Thursday, March 17, 2005

A Kerry Good Day

The scribe doesn’t want to get too crazy backing one Yale graduate over another, one wealthy scion over another wealthy scion, nor does he want to repeat himself. We did go over John Kerry and his novel idea of maintaining a thread of opposition to Bush’s policies both before and after the election, but the blueblood was at it again on Thursday.

Ronald Brownstein of the “L.A. Times” covered Kerry's speech before a D.C. think tank.

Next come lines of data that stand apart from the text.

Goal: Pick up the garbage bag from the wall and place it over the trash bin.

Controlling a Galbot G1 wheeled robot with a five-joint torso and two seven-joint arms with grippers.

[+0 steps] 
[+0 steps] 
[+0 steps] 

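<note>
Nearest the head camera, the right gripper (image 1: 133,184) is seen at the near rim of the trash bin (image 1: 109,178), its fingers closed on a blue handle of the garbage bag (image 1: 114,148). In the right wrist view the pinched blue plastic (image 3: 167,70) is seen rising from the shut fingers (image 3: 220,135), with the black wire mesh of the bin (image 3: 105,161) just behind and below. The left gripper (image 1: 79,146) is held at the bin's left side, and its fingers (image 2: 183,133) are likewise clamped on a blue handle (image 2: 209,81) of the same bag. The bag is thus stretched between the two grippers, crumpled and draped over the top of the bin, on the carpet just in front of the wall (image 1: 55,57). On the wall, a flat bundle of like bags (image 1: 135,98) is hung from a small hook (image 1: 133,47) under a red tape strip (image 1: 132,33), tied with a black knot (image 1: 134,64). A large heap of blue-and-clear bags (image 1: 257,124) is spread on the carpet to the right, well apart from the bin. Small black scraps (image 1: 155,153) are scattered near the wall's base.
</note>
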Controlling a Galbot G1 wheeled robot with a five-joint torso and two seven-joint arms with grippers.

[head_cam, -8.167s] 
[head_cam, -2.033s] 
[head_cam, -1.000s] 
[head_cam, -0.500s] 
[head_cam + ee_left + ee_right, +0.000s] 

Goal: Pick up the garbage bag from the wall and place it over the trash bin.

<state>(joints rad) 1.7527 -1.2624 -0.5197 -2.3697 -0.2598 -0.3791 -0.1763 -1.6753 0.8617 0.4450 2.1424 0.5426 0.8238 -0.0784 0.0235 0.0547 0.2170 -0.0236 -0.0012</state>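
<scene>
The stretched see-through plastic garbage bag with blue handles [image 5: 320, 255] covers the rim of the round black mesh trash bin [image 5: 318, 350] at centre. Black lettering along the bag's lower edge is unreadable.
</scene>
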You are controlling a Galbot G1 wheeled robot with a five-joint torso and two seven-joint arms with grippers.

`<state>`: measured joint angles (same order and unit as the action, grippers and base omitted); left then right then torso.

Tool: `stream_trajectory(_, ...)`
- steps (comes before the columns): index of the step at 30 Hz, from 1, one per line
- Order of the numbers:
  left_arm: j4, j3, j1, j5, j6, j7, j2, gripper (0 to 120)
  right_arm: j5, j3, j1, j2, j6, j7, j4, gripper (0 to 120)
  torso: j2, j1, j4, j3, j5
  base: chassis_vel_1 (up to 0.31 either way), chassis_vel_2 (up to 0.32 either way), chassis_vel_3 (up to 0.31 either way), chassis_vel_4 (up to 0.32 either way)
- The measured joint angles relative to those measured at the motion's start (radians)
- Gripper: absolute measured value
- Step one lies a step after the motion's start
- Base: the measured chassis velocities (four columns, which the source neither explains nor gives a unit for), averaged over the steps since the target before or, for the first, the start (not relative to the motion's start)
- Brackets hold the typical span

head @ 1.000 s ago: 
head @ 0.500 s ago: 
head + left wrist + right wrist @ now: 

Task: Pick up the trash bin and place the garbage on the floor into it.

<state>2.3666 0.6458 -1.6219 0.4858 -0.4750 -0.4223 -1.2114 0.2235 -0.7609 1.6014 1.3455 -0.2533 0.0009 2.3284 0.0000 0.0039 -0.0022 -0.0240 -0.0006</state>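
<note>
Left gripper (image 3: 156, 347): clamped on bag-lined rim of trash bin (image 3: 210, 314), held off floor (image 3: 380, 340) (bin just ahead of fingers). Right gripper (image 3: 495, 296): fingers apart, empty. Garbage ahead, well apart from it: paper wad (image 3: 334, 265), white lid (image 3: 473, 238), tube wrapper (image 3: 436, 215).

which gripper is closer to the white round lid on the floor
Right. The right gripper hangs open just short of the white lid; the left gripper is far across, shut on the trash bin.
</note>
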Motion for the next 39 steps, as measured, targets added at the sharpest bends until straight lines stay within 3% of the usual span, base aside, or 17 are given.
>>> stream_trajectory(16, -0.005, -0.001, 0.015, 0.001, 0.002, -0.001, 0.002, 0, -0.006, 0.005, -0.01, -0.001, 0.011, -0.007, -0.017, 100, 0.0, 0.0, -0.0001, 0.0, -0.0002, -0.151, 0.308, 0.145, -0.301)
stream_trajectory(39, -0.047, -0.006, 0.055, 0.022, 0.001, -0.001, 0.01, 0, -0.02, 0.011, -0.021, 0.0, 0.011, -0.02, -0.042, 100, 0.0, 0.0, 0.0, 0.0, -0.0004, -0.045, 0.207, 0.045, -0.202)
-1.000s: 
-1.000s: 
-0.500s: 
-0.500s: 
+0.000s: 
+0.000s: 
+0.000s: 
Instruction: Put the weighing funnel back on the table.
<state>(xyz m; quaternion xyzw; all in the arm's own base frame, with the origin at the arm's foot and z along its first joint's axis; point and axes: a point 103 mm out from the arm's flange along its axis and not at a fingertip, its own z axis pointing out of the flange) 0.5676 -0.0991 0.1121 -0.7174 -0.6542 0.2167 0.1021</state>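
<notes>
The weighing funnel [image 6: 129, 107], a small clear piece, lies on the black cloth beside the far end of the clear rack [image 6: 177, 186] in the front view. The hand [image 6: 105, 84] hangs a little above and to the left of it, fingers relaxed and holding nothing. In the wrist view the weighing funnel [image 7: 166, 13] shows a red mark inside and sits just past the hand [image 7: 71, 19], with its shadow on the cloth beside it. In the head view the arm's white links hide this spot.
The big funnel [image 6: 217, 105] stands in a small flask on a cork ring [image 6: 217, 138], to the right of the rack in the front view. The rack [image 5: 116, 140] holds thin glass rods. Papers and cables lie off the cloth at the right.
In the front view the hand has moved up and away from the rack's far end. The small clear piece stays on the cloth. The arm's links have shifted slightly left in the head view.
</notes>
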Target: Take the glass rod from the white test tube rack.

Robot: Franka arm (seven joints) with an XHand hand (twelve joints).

In his famous 2000 interview with “Esquire” magazine Bill Clinton said there was one journalist in Washington who mostly got it right and that was Brownstein. His piece was refreshing during a day when the White House press corps had outdone itself in craven admiration for the commander-and-thief. Brownstein’s colleague Peter Wallsten chipped in and I wrote him about it:

Pete,
That piece on Bush was the biggest bunch of fluff since kids started skewing marshmallows for barbecueing. What was the news value of this personality profile on the most flattered man in America? What were they feeding you guys two days ago that so many respectable scribes representing papers from coast-to-coast should sing the praises of our mighty Wizard? Awful. Isn't it bad enough the administration is spending millions in taxpayer dollars on fake and deceptive news "reports" to forward its policies without you pitching in? Aren't there enough nefarious things being done by these people to cover? If Maureen Dowd can have her press pass revoked and still provide insight on the House of Bush, why can't you?
Best,
the highway scribe

Unfortunately, the e-mail address I guessed at was wrong so there’s no answer from him, but I’ll try a new one tomorrow.

But anyway, back to the real journalist’s piece: “Kerry’s tough words on domestic and foreign policy continued his unusually rapid reemergence as a leading opponent of the man who defeated him in last year’s presidential race,” Brownstein reported.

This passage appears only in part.